Natürlich hat Prof. Watzka aber recht, dass die Auszubildenden des einen Mangelberufes die fehlenden Auszubildenden des anderen sind. Die Lösung da ist bewusste Einwanderung von Ausbildungsfähigen für alle Branchen, da haben die aktionistische Abschiebungen der letzten Wochen einige jäh abgebrochene Erfolgsstorys der mittelständischen Industrie ans Licht gebracht, etwa bei Burkhard-Schweißen (Kaufbeuren), oder bei Allgäu Medical.

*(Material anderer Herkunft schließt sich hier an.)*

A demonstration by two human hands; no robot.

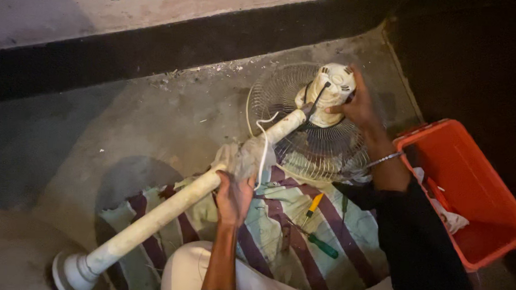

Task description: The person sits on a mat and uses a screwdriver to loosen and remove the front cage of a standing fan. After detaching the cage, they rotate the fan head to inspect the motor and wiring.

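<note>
A cream pedestal fan lies across a striped cloth (277, 237) on the concrete floor. My left hand (233, 195) grips its pole (164, 210) near the middle, beside a grey rag wrapped on the pole. My right hand (359, 105) holds the fan's motor housing (333, 90), which rests on the round wire grille (304, 135). A white cord (263, 145) loops along the upper pole. The fan's base (70, 270) sits at the lower left.
An orange plastic crate (473, 198) with a white rag inside stands at the right. A yellow-handled screwdriver (312, 207) and a green-handled one (322, 245) lie on the cloth. A dark wall base runs along the back.
</note>
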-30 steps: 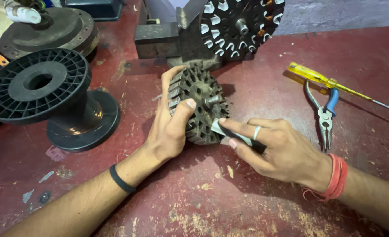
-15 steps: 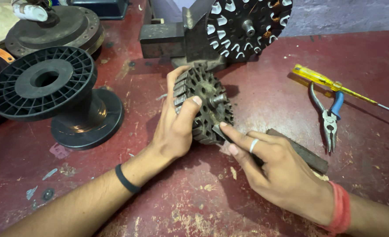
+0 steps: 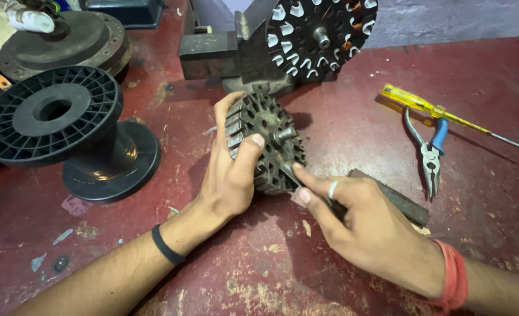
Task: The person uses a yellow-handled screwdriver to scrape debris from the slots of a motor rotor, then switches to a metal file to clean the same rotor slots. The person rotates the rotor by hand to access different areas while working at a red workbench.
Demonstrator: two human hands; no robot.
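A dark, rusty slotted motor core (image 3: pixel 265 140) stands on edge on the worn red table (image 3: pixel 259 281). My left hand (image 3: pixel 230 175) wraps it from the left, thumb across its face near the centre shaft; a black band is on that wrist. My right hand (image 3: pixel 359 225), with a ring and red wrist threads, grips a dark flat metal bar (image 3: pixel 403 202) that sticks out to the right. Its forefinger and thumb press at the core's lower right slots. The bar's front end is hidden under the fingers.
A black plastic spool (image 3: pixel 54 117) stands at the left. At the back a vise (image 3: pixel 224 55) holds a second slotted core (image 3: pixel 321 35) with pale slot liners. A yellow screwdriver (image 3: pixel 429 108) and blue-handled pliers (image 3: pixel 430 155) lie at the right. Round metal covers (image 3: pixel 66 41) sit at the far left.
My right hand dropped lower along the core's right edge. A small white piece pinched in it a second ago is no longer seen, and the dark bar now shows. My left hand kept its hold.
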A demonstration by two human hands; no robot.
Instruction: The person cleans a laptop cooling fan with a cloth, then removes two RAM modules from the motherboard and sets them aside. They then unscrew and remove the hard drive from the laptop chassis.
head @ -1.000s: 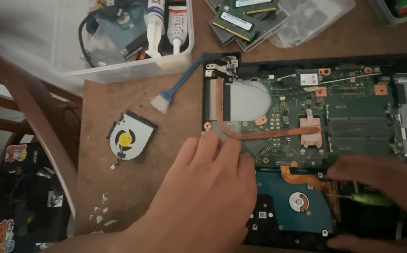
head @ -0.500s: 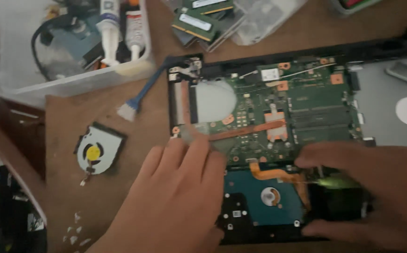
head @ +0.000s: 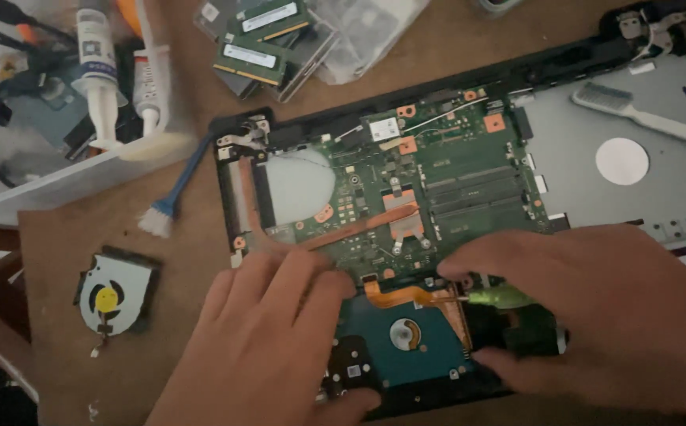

Nur diesmal brauchen die Auszubildenden einen verlässlichen Aufenthaltsstatus.

Vietnam

Prof. Watzka schlägt vor, deutsche Pflegeschulen in Vietnam zu gründen. Aber bereits heute werden vietnamesische Pflegekräfte erfolgreich an der Euro-Akademie in Jena ausgebildet. Hier erlernen sie nicht nur das spezifische Fachwissen, sondern auch Sprach- und kulturelle Kompetenz. Es ist für mich eine wichtige Entwicklung, dem Fachkräftemangel in der Altenpflege zu begegnen, und musste noch ausgebaut werden. Pflegeschulen in Deutschland haben schon jetzt das Problem, nicht ausreichend finanziert zu sein, dadurch fehlt es immer wieder an Lehrkräfte in der Ausbildung. Von daher ist es sehr unwahrscheinlich, dass eine deutsche Schule eine Niederlassung in Vietnam gründen wird.

Weiterhin schlägt Prof. Watzka eine retrograde Finanzierung vor, d.h. der erste deutsche Arbeitgeber muss einen Teil der Ausbildungskosten bezahlen. Das finde ich bemerkenswert, denn bisher wollen die allermeisten Betriebe – ob sie ausbilden oder nicht – ihre Pflegefachkräfte zum Nulltarif ausgebildet bekommen. Auch bei weiteren Vorschlägen von Prof. Watzka – etwa Onboarding für Absolventen seiner vietnamesischen Schule – sage ich: Wenn die Pflegeträger das nur jetzt schon machen würden mit ihren deutschen Beschäftigten!

Bundesweit und auch in Thüringen gibt es sehr viele Initiativen, die sich dem Problem der Fachkraftgewinnung in der Altenpflege stellen. Oft schlafen sie aber wieder ein, denn es fehlt die Folge-Finanzierung. Es wäre schön, wenn Politik und Schulträger und Pflegeträger ein gemeinsames Bewusstsein schaffen würden für die zukünftige Fachkraftgewinnung.